Reproduce all of the data exactly.

Start of Block

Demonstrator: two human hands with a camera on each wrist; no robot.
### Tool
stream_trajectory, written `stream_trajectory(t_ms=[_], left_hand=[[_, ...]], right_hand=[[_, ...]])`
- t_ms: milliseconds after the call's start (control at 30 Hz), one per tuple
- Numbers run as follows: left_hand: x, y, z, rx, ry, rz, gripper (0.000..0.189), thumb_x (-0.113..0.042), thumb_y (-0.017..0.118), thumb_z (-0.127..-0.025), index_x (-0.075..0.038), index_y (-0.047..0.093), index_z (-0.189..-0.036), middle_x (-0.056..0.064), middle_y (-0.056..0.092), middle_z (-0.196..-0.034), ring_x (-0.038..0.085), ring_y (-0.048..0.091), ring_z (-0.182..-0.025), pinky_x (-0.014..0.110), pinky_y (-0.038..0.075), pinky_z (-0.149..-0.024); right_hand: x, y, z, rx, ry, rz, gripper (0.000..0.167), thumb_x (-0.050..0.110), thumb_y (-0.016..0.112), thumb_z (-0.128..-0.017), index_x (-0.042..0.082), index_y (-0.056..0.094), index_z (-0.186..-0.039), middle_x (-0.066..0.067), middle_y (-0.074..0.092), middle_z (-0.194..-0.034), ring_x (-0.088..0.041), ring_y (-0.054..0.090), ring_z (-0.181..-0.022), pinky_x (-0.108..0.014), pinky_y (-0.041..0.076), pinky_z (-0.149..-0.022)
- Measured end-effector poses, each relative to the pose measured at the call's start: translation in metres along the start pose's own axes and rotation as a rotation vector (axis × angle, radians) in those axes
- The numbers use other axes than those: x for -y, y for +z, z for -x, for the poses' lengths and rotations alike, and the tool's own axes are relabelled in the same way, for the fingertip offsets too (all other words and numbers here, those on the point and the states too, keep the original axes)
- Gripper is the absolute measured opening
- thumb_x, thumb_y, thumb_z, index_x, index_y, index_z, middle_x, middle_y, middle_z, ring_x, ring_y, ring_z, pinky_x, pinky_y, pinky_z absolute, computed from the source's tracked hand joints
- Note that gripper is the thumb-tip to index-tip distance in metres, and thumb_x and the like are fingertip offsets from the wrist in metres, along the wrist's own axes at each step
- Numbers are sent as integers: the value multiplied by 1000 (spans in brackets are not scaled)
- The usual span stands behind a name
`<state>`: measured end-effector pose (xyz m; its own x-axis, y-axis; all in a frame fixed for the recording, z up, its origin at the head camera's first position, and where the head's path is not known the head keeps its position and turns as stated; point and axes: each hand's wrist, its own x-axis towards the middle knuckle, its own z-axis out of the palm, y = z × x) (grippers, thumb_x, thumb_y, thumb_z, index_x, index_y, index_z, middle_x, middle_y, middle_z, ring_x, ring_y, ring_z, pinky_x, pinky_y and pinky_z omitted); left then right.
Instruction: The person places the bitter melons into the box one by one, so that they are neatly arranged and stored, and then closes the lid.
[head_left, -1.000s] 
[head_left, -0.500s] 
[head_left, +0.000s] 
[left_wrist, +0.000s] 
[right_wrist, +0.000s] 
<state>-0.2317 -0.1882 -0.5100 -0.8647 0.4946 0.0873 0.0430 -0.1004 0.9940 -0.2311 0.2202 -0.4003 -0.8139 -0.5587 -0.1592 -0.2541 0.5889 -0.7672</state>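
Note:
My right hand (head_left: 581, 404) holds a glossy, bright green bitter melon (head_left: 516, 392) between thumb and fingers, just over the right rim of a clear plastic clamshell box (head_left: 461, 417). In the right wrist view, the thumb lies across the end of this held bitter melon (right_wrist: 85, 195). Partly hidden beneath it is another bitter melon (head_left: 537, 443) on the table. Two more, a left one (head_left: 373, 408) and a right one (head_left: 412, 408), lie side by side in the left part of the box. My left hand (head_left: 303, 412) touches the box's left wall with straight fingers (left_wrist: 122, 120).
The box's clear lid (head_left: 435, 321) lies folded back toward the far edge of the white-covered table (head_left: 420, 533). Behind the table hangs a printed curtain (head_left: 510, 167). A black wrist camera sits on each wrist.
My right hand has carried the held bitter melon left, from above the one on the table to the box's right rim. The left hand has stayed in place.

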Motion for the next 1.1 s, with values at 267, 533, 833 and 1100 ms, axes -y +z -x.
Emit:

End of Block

*EXERCISE ANSWER*:
Demonstrator: two human hands with a camera on each wrist; no robot.
### Tool
stream_trajectory, written `stream_trajectory(t_ms=[_], left_hand=[[_, ...]], right_hand=[[_, ...]])`
- t_ms: milliseconds after the call's start (control at 30 Hz), one per tuple
- Numbers run as follows: left_hand: x, y, z, rx, ry, rz, gripper (0.000..0.189), thumb_x (-0.113..0.042), thumb_y (-0.017..0.118), thumb_z (-0.127..-0.025), index_x (-0.075..0.038), index_y (-0.047..0.093), index_z (-0.189..-0.036), middle_x (-0.056..0.064), middle_y (-0.056..0.092), middle_z (-0.196..-0.034), ring_x (-0.038..0.085), ring_y (-0.048..0.091), ring_z (-0.182..-0.025), pinky_x (-0.014..0.110), pinky_y (-0.038..0.075), pinky_z (-0.149..-0.024); right_hand: x, y, z, rx, ry, rz, gripper (0.000..0.167), thumb_x (-0.050..0.110), thumb_y (-0.016..0.112), thumb_z (-0.128..-0.017), index_x (-0.042..0.082), index_y (-0.056..0.094), index_z (-0.186..-0.039), middle_x (-0.066..0.067), middle_y (-0.074..0.092), middle_z (-0.194..-0.034), ring_x (-0.088..0.041), ring_y (-0.054..0.090), ring_z (-0.181..-0.022), pinky_x (-0.108..0.014), pinky_y (-0.041..0.076), pinky_z (-0.149..-0.022)
- Measured end-effector poses, each relative to the pose measured at the call's start: translation in metres along the start pose's own axes and rotation as a rotation vector (axis × angle, radians) in those axes
- The numbers use other axes than those: x for -y, y for +z, z for -x, for the poses' lengths and rotations alike, and the tool's own axes are relabelled in the same way, for the fingertip offsets too (all other words and numbers here, those on the point and the states too, keep the original axes)
- Gripper is the absolute measured opening
- thumb_x, thumb_y, thumb_z, index_x, index_y, index_z, middle_x, middle_y, middle_z, ring_x, ring_y, ring_z, pinky_x, pinky_y, pinky_z absolute, computed from the source's tracked hand joints
- Note that gripper is the thumb-tip to index-tip distance in metres, and thumb_x and the like are fingertip offsets from the wrist in metres, along the wrist's own axes at each step
- Numbers are sent as integers: the value multiplied by 1000 (spans in brackets are not scaled)
- The usual span stands behind a name
`<state>`: measured end-effector pose (xyz m; its own x-axis, y-axis; all in a frame fixed for the recording, z up, its origin at the head camera's first position, and where the head's path is not known the head keeps its position and turns as stated; point and axes: each hand's wrist, its own x-axis towards the middle knuckle, its own z-axis out of the palm, y = z × x) (grippers, thumb_x, thumb_y, thumb_z, index_x, index_y, index_z, middle_x, middle_y, middle_z, ring_x, ring_y, ring_z, pinky_x, pinky_y and pinky_z omitted); left then right.
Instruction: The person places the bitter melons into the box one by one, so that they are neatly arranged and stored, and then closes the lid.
[head_left, -1.000s] 
[head_left, -0.500s] 
[head_left, +0.000s] 
[left_wrist, +0.000s] 
[right_wrist, +0.000s] 
<state>-0.2317 -0.1882 -0.5100 -0.8647 0.4946 0.0873 0.0430 -0.1004 0.9940 -0.2311 0.2202 -0.4003 -0.8139 -0.5587 -0.1592 -0.2541 0.5889 -0.7672</state>
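Note:
My right hand (head_left: 581, 404) holds a glossy, bright green bitter melon (head_left: 516, 392) between thumb and fingers, just over the right rim of a clear plastic clamshell box (head_left: 461, 417). In the right wrist view, the thumb lies across the end of this held bitter melon (right_wrist: 85, 195). Partly hidden beneath it is another bitter melon (head_left: 537, 443) on the table. Two more, a left one (head_left: 373, 408) and a right one (head_left: 412, 408), lie side by side in the left part of the box. My left hand (head_left: 303, 412) touches the box's left wall with straight fingers (left_wrist: 122, 120).
The box's clear lid (head_left: 435, 321) lies folded back toward the far edge of the white-covered table (head_left: 420, 533). Behind the table hangs a printed curtain (head_left: 510, 167). A black wrist camera sits on each wrist.
My right hand has carried the held bitter melon left, from above the one on the table to the box's right rim. The left hand has stayed in place.
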
Motion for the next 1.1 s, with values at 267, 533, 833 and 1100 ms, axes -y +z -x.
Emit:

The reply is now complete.